→ **WHAT TO PRODUCE**: Your answer must be the exact lines below, starting with the line with "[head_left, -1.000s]" and going on through the line with "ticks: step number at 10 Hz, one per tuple", both included, with no pictures.

→ **SOURCE INFORMATION**:
--
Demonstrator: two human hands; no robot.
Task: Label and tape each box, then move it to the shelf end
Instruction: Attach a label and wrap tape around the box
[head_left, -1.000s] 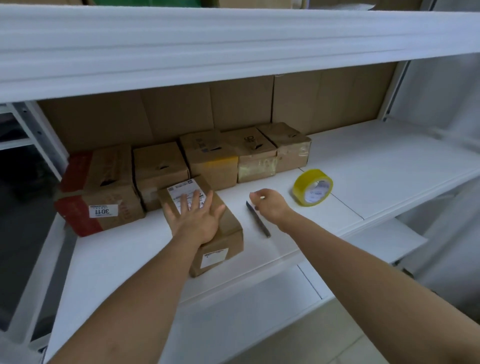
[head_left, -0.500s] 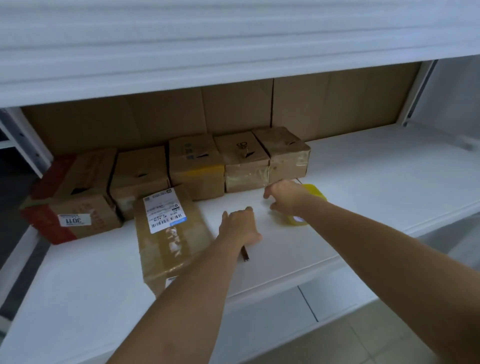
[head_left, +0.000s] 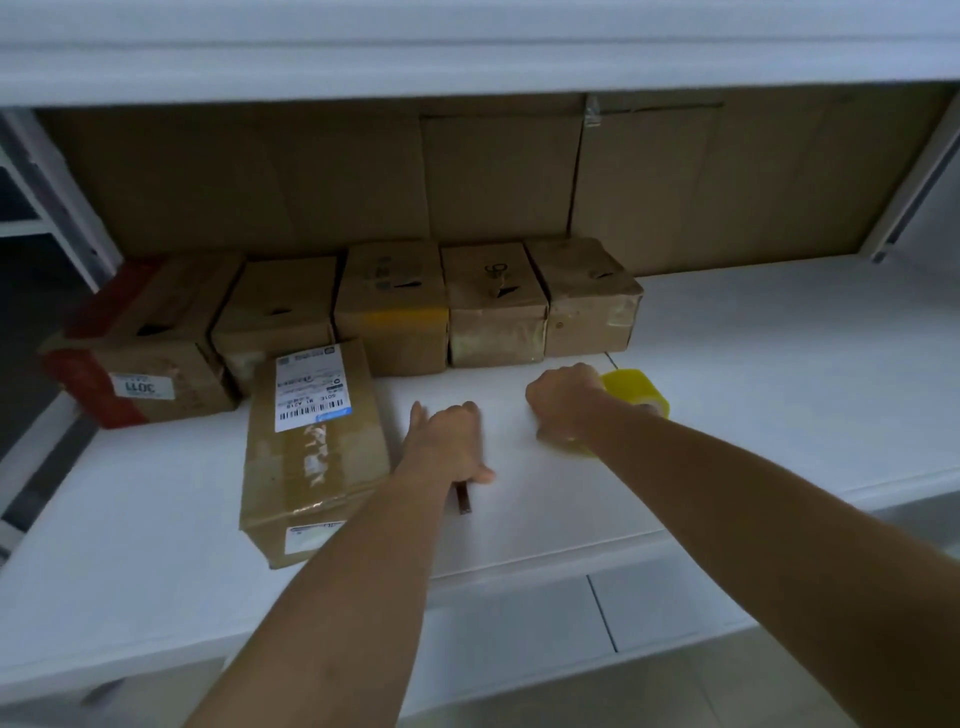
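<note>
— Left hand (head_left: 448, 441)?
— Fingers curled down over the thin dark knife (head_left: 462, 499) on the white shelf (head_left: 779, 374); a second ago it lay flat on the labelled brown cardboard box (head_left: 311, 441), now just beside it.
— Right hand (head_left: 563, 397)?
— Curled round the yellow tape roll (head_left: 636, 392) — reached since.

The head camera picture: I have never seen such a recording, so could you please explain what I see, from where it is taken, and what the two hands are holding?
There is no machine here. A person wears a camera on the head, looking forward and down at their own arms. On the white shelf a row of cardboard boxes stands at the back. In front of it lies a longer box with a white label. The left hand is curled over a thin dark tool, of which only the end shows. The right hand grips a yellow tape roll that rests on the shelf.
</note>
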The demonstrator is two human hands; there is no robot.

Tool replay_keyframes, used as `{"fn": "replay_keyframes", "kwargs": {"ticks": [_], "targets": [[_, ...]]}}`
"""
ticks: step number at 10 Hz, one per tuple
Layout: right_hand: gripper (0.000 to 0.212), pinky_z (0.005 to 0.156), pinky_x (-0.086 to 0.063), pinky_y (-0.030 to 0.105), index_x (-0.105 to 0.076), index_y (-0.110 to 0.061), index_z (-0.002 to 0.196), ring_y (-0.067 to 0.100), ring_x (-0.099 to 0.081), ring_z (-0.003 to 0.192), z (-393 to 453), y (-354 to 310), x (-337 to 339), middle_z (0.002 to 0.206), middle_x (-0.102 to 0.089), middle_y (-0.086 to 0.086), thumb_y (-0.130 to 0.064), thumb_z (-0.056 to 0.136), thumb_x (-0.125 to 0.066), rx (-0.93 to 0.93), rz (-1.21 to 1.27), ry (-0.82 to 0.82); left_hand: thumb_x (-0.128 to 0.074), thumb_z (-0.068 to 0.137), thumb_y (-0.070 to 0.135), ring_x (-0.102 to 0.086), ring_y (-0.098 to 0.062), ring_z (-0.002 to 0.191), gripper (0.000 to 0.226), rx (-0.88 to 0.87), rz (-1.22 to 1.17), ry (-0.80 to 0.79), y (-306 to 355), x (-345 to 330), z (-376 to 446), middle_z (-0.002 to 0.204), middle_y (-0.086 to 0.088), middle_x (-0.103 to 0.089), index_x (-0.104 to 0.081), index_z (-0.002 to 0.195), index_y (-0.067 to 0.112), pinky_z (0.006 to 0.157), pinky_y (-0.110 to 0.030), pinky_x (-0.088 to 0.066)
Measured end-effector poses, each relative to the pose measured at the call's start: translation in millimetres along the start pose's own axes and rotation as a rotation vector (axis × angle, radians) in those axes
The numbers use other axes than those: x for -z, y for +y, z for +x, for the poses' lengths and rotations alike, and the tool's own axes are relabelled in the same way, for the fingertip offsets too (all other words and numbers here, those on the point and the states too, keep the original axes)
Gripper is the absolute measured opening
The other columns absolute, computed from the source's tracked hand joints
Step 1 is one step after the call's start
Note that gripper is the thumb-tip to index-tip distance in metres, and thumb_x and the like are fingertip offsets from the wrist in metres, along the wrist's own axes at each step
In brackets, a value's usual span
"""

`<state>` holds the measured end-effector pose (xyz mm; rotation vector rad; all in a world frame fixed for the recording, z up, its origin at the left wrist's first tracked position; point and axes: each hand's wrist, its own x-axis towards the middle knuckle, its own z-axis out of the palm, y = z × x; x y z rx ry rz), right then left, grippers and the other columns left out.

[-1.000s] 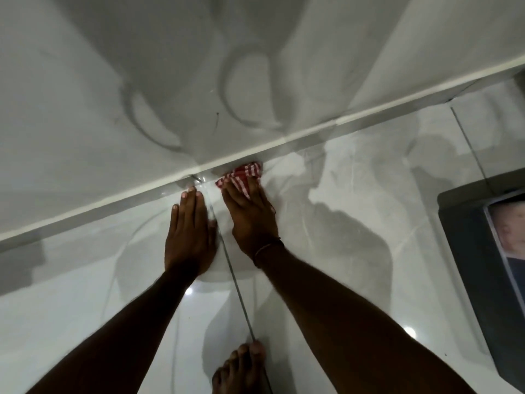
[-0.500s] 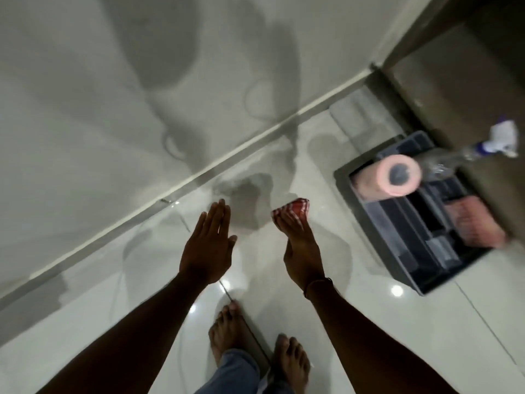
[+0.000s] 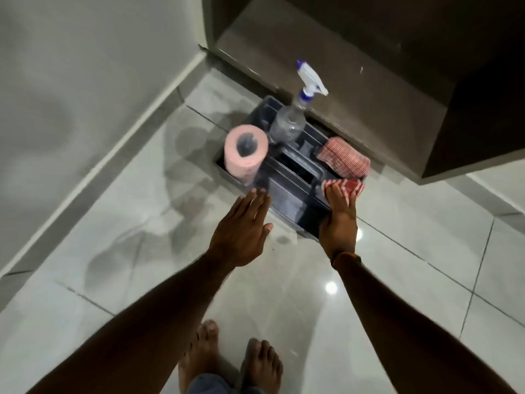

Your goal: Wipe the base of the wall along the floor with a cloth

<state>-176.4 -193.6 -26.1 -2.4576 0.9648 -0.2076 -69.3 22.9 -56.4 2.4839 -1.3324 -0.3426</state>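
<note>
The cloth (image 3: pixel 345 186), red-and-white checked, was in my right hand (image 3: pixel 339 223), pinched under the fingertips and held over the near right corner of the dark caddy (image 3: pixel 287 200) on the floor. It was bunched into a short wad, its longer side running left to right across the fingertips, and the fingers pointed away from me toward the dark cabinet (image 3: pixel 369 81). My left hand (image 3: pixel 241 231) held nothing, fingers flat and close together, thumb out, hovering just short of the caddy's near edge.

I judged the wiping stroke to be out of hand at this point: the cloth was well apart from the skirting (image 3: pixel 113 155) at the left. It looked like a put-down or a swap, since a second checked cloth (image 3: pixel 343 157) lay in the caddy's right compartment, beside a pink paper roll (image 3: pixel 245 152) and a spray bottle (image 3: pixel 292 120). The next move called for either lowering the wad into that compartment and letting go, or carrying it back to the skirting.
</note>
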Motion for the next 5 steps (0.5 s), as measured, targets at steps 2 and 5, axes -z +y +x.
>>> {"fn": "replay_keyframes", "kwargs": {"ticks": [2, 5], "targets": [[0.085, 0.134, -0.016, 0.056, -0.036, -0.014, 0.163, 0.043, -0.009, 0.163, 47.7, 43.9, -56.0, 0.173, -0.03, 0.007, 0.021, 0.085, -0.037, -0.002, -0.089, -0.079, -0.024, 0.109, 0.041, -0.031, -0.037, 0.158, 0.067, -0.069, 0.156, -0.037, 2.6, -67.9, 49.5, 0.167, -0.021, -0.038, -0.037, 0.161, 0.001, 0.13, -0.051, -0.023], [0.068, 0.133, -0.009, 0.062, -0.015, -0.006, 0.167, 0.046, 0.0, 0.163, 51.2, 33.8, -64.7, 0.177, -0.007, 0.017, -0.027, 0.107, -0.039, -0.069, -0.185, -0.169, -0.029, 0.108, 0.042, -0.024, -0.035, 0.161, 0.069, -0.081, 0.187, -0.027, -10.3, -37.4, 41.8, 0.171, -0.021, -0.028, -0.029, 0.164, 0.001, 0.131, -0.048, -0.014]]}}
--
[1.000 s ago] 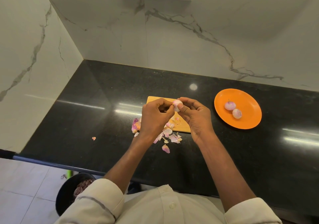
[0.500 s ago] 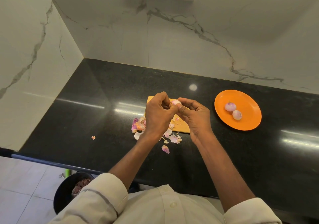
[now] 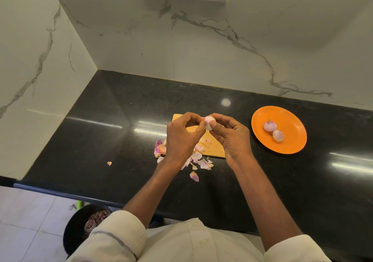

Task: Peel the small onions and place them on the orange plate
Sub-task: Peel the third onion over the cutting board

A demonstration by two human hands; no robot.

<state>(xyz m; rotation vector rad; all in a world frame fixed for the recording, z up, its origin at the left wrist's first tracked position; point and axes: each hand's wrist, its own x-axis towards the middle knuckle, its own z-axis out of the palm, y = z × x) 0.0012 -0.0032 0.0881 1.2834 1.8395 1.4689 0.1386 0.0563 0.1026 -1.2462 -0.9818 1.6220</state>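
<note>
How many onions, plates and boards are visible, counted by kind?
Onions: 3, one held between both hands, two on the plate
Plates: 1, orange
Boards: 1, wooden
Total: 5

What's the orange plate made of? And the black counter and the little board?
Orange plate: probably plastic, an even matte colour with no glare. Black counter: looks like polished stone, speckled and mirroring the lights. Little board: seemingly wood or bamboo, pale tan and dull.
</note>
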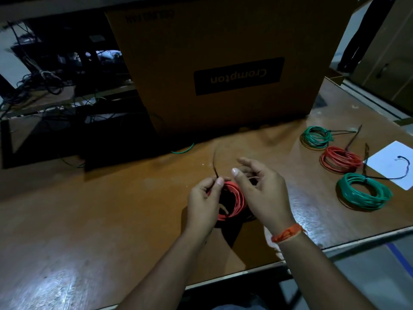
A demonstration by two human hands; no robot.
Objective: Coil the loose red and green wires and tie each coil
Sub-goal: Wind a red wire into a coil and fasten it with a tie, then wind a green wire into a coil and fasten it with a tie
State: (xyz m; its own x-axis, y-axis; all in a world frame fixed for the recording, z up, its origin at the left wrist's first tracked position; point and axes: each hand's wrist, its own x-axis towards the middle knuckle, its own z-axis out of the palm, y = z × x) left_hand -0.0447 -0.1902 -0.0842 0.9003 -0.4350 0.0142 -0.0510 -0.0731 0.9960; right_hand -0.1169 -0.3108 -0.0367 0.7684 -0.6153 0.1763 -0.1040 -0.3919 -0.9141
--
→ **EXPECTED OUTPUT**:
[head_left, -1.000s] 
[head_left, -0.500s] 
[head_left, +0.000s] 
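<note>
— Left hand (head_left: 448, 441)?
— Fingers curled down over the thin dark knife (head_left: 462, 499) on the white shelf (head_left: 779, 374); a second ago it lay flat on the labelled brown cardboard box (head_left: 311, 441), now just beside it.
— Right hand (head_left: 563, 397)?
— Curled round the yellow tape roll (head_left: 636, 392) — reached since.

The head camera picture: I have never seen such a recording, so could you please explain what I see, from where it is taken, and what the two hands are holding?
There is no machine here. A person wears a camera on the head, looking forward and down at their own arms. On the white shelf a row of cardboard boxes stands at the back. In front of it lies a longer box with a white label. The left hand is curled over a thin dark tool, of which only the end shows. The right hand grips a yellow tape roll that rests on the shelf.
</note>
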The demonstrator is two human hands; there is no robot.

Tool replay_keyframes, used as `{"fn": "replay_keyframes", "kwargs": {"ticks": [_], "targets": [[_, ...]]}}`
"""
ticks: step number at 10 Hz, one per tuple

No additional answer text is required.